Code Review - Sentiment Analysis [Beginner]

vdw · May 1, 2021, 12:39am

Hm, two things stand out to me.

Firstly, it seems you define your model modelObj for every batch. That creates the model every time and you loose all your changes to the weights. This should be done only once, so I would move this line, say, before dataloader1 = ....

Secondly, I’m still a bit suspicious about the forward() method. Maybe all is correct, but I can test it. It’s a bit strange that you permute the embeddings. Usually the input and therefore the embeddings have batch_size as the first dimension. You also define your nn.LSTM with batch_first=True, so all should be good with output permuting.

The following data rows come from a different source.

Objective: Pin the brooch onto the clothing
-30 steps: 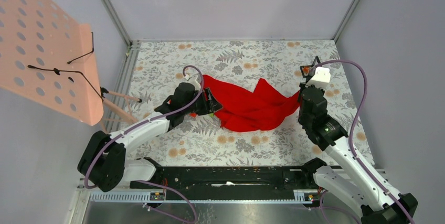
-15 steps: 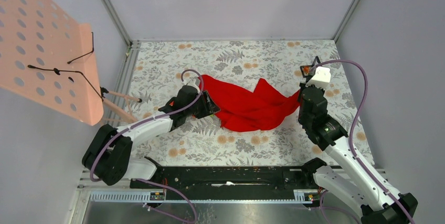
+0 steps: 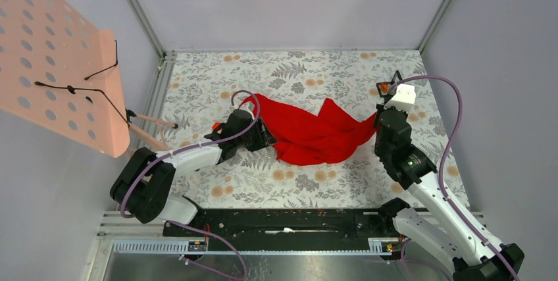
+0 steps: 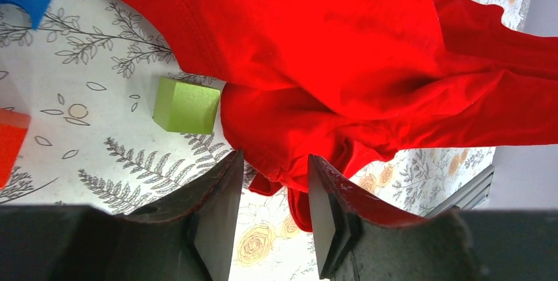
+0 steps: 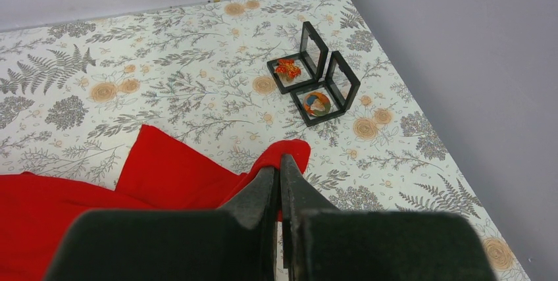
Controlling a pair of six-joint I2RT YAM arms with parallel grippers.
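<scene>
"How far along is it?"

"Hardly begun, I'd say. The shirt [image 3: 309, 133] lies crumpled in the middle of the table [image 3: 217, 189], bright red and full of folds, with nothing pinned on it."

"The grippers?"

"The left gripper [image 4: 272, 166] is half open astride a fold at the shirt's left edge. The right gripper [image 5: 280, 166] is pinched shut on its right corner, I think."

"And the pinning?"

"Two brooches [image 5: 287, 68] sit in open cases [image 5: 344, 82] at the far right corner. Spreading, fetching and pinning are all left."
</scene>
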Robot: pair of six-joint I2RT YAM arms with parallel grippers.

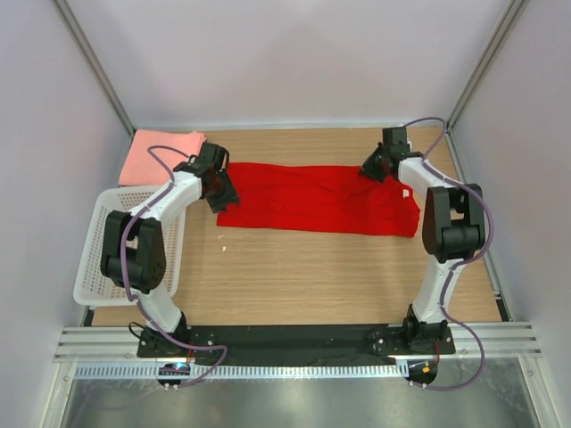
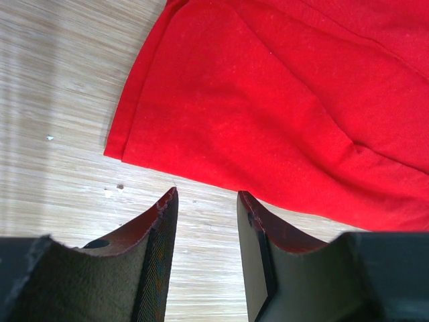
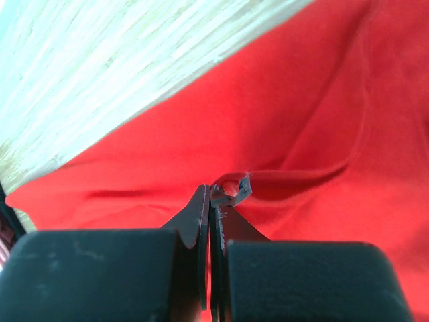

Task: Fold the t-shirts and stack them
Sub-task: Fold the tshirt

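Red t-shirt (image 1: 312,201) lies spread on desk (image 1: 294,267), btwn both tools. R tool (image 3: 213,191) clamped tight on a small pinch of it, prob. its far edge. L tool (image 2: 206,198) half-open, empty, shirt corner just ahead. Pink folded shirt (image 1: 165,153) beyond L tool.

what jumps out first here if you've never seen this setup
The bright red t-shirt laid in a long strip across the wooden table stands out first. The right gripper is shut on a pinch of its cloth at the right end; the left gripper hangs open beside its left end. A folded salmon-pink shirt lies in the far left corner, beyond a white basket.
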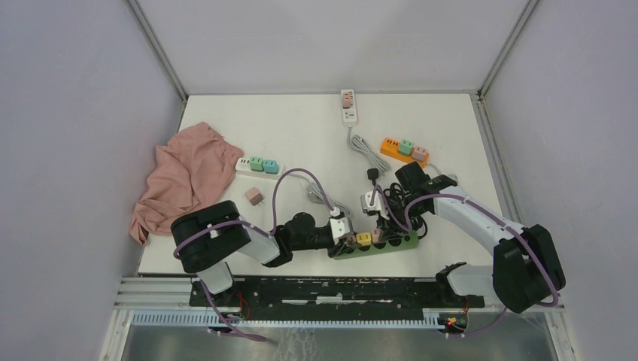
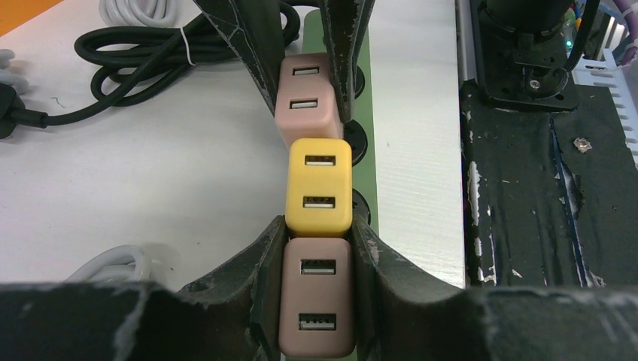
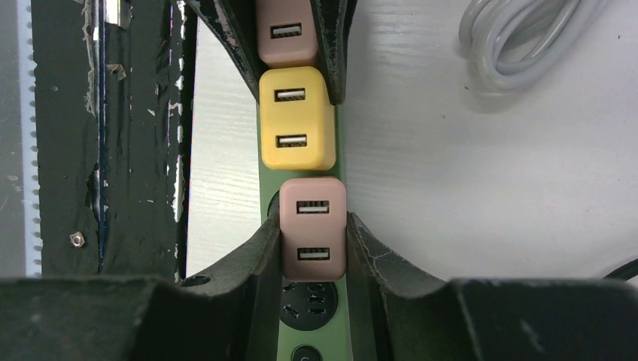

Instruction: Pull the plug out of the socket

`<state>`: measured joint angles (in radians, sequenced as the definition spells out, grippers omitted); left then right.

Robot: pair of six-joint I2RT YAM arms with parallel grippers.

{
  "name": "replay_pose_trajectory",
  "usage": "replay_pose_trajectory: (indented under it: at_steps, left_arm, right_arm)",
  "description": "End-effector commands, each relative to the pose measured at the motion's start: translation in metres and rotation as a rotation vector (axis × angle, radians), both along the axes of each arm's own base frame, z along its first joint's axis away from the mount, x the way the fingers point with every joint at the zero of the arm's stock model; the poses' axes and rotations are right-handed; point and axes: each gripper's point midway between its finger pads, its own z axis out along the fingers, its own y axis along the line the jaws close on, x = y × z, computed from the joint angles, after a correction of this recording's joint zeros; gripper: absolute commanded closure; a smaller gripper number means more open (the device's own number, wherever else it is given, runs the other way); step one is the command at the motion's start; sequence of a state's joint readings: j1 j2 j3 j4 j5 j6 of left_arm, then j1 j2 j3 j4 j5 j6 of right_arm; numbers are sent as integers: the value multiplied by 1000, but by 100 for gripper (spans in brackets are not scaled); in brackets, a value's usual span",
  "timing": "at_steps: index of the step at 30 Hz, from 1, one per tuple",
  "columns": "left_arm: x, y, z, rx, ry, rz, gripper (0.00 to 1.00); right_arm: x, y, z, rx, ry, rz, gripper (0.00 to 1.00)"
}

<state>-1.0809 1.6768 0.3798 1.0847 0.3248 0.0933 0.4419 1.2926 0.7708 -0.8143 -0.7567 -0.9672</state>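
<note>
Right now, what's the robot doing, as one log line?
left pincer: shut on left pink charger | right pincer: shut on right pink charger | yellow charger: between them

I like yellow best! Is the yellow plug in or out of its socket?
In, it seems: the yellow plug sits snug on the green strip.

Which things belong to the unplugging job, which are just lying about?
Job: green plastic power strip; yellow square plug; left gripper on pink square plug; right gripper on second pink plug.
Idle: crumpled pink cloth; orange power strip; loose pink plug.
</note>
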Motion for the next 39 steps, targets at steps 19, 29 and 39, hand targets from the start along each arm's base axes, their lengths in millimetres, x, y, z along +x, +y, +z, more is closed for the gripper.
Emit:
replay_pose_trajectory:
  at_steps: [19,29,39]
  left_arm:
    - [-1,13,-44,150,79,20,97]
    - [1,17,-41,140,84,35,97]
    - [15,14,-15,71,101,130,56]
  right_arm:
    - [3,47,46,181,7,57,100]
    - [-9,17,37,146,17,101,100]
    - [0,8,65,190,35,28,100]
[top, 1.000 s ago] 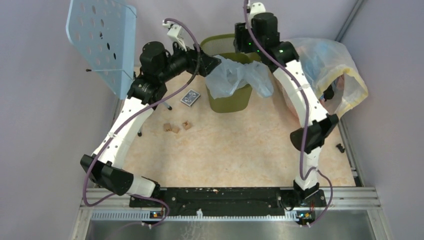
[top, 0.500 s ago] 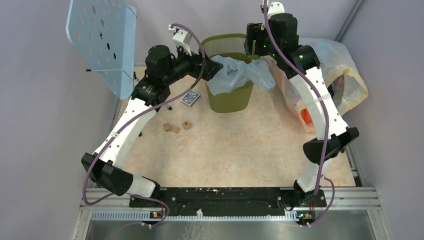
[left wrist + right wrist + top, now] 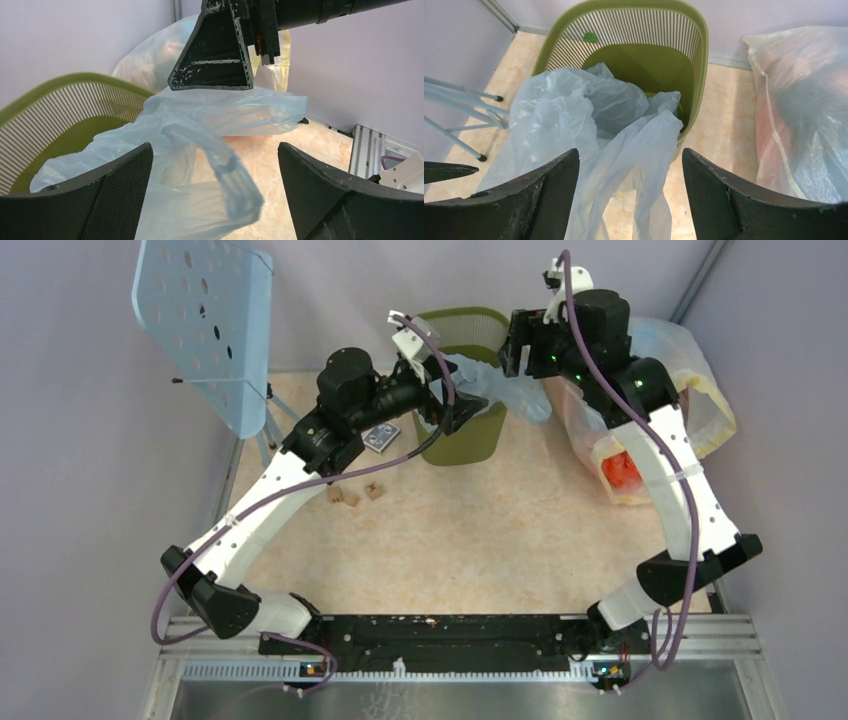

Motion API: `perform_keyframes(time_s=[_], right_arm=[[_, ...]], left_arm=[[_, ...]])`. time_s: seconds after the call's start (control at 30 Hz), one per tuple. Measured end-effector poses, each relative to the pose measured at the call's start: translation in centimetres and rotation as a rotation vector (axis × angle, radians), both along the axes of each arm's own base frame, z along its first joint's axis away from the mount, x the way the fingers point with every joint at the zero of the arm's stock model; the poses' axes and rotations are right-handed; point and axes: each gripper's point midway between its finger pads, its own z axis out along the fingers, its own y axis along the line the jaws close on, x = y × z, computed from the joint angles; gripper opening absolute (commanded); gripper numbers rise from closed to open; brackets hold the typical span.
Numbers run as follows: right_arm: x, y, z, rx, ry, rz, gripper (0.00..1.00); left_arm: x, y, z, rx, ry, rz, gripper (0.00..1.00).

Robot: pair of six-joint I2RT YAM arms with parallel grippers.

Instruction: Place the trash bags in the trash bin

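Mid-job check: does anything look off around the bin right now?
Yes. The trash bag is only partly in the trash bin: it drapes over the rim and a long fold hangs outside. The left gripper and right gripper are both open, so nothing holds it.

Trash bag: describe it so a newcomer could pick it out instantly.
At the far edge of the table stands the olive-green mesh trash bin. Draped over its rim is the trash bag: thin, pale blue, crinkly, unlike the bigger yellowish sack of coloured items beside it.
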Motion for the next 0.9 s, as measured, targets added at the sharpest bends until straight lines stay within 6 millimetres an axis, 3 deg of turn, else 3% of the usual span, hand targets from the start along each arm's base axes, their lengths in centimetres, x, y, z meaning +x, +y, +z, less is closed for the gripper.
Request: perform_keyframes(time_s=[0.13,0.33,0.57,0.8,0.9], right_arm=[[-2.0,-0.9,1.6,0.028,-0.04,0.003,0.75],[-4.9,-2.3,1.5,0.044,-0.049,0.003,0.72],[-7.7,-3.3,0.1,0.097,-0.041,0.0,0.65],[-10.1,-4.3,0.8,0.229,-0.081,-0.038,0.6],[-10.6,-4.4,0.7,0.274,-0.084,-0.047,0.6]], left_arm=[[-1.8,-0.3,1.3,-0.004,-0.052,-0.029,0.99],[-3.3,-0.2,2.6,-0.005,-0.109,-0.026,0.9],[-2.9,-0.5,1.6,0.039,-0.115,0.009,0.81],[-1.1,-1.4,-1.1,0.111,-0.092,0.052,0.75],[-0.8,-1.8,-2.1,0.14,-0.085,0.06,0.62]])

However, since your code runs, I assume it must be correct.

However, the processing of hidden seems a bit off. hidden first has a shape of (num_layers * num_directions, batch, hidden_size). After permuting it’s (batch, num_layers * num_directions, hidden_size), and after the .view() it’s (batch, num_layers * num_directions * hidden_size) – while people usually use only the last layer, this shouldn’t be a problem in principle. But again, I’m not sure if the data is not messed up, similar to example I’ve already linked to.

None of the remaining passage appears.